PS, and Yes the fact that I've posted this
shows that I have to be at least somewhat crazy,
aren't all time nuts in one way or another?.

------------
>
> From: Bob Camp
> Subject: Re: [time-nuts] Changing ADEV, (was Phase, One edge or two?)
>
> Hi
>
> Grab an OCXO that has been powered off for a long time.
>
> Turn it on and start plotting ADEV. Do it from about 10 minutes after turn
> on. Run 15 to 30 minute tests every so often for the first few hours.
>
> Come back the next day and run the same series for a few hours. Repeat a
> week later, and a month later.
>
> Curve fit out the drift and run the ADEV numbers out to < 100 seconds tau.

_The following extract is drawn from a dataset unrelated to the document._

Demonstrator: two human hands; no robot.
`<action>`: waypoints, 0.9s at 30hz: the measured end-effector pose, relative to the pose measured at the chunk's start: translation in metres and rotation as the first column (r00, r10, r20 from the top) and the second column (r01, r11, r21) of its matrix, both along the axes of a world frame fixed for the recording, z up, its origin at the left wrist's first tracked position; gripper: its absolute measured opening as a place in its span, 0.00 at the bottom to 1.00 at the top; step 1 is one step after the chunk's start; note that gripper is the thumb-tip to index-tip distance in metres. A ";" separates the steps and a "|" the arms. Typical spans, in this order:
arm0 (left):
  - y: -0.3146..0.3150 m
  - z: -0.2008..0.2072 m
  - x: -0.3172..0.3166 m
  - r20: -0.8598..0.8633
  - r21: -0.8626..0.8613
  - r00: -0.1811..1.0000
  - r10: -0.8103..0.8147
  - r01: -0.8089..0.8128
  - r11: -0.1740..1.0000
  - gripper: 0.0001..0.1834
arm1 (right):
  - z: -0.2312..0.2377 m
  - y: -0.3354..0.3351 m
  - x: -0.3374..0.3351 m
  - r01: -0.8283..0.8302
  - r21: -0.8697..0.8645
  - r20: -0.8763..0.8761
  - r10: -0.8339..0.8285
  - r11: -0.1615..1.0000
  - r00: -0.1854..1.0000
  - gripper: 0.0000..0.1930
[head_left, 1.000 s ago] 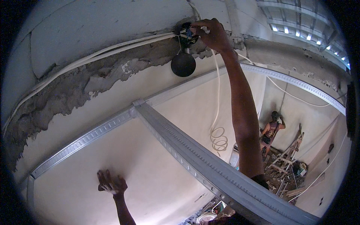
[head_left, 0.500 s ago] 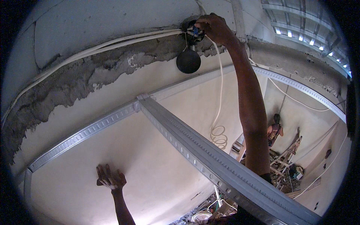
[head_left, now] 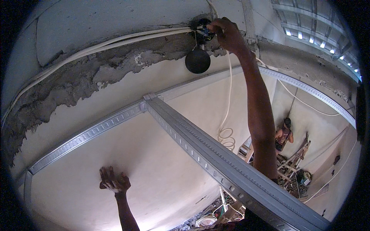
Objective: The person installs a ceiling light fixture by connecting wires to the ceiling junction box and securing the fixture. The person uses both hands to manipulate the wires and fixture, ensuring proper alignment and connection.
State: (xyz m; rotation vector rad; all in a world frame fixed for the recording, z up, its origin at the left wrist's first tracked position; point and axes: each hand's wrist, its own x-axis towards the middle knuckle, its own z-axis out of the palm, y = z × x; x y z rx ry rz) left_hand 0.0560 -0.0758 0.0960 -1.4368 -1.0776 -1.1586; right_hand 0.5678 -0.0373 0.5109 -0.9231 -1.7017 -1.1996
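Right hand (head_left: pixel 227 34): fingers pinched together on the wires (head_left: pixel 204 34) at the round junction box (head_left: pixel 201 29), arm stretched full length up to the top of the wall.
Left hand (head_left: pixel 113 181): fingers spread and pressed flat on the plastered wall (head_left: pixel 154 165), holding nothing, serving as a brace.
Doing the step well: as I judge it, the pinch should stay close to the wire ends so they do not slip back into the box; small wrist turns suit better than pulling, since the arm is already at full reach; the left palm should stay planted to steady the body.
Wires: short dark and bluish ends bunched at the mouth of the box; how many there are is too small to tell.
Junction box: dark, round, set in the band of rough broken render (head_left: pixel 77 84) just under the ceiling.
Black round cover (head_left: pixel 197 60): hangs just below the box, apparently on a thin wire, clear of the hand.
White cables (head_left: pixel 115 42): run side by side along the render from the left into the box; another drops from beside the hand to a loose coil (head_left: pixel 226 138) lower down.
Metal channel (head_left: pixel 216 158): ribbed, grey, crosses between the two arms, meeting a second one along the wall.
Farther off: another person (head_left: pixel 284 134) at the far wall, beside a wooden ladder (head_left: pixel 295 158).
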 end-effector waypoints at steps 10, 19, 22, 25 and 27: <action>-0.003 0.007 0.008 -0.006 0.035 1.000 -0.004 0.005 0.999 0.29 | 0.031 -0.013 -0.001 0.286 -0.087 0.246 -0.258 0.954 0.934 0.07; 0.012 0.020 0.010 -0.030 0.051 0.998 -0.057 0.058 0.997 0.29 | 0.036 -0.040 -0.019 0.584 -0.190 0.370 -0.493 0.789 0.787 0.07; 0.016 0.019 0.007 -0.023 0.051 0.996 -0.088 0.089 0.995 0.28 | 0.027 -0.046 -0.020 0.444 -0.119 0.352 -0.380 0.888 0.856 0.08; -0.008 -0.027 -0.039 0.121 -0.078 0.992 0.035 -0.026 0.997 0.30 | 0.039 0.021 -0.073 0.278 -0.260 0.417 -0.153 0.924 0.896 0.11; 0.010 -0.042 -0.050 0.122 -0.149 0.987 -0.100 0.118 0.982 0.31 | 0.046 0.027 -0.063 -0.020 -0.118 0.478 0.075 0.993 0.875 0.16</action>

> That’s true even if you compare the best of each batch. It really is
> getting better.
>
> Do that on enough oscillators and you will indeed find many that do get
> better (like 2X better for some, 10 or 20% for others) on ADEV after they
> have been on a while.
>
> ——————————
>
> Run an OCXO and watch the ADEV on the Time Pod. Look at enough of them and
> you will find some that drop ADEV for a while (say 10 minutes or so) and
> then climb by a bit (say 1.5:1). Hmmm, what’s going on? Look at the phase
> plot and there’s an abrupt shift in phase over some period ( which depends
> on the cause, there’s more than one possibility). Let’s say it’s 10
> seconds.  The whole ADEV plot climbs, not just the part for > 10 second
> tau. Why - there’s energy there both at short and long tau.
>
> ——————————————
>
> Look at a GPSDO / disciplined oscillator / temperature compensated Rb. Let
> it run for a good long time. If it’s got a loop that steps out to *long*
> time constants, it may only bump the frequency once every 15 minutes or
> longer. Plot the ADEV over the time segment when it steps and compare it
> to the time period it does not step. Short tau ADEV is worse at the step.
>
> ————————————————
>
> Look at a very normal OCXO on your TimePod. After 100 seconds, the 1
> second ADEV *should* be pretty well determined. After 1000 seconds it
> should be *very* well determined. Flip on the error bars if you want an
> idea of how good it should be.
>
> Watch for a while, Does it move outside the error bars? Hmmmm ….. It’s not
> the error bars that are the problem. The math is correct. The statistics
> are what is the issue. The ADEV hast changed for the worse as the run has
> gone on. It’s a very common thing.
>
> ———————————
>
> Those are just the first few off the top of my head.
>
> Bob
>
> **************************
>
>>>> ADEV most certainly does change with time, even for short tau's.
>>>
>>> Can you elaborate?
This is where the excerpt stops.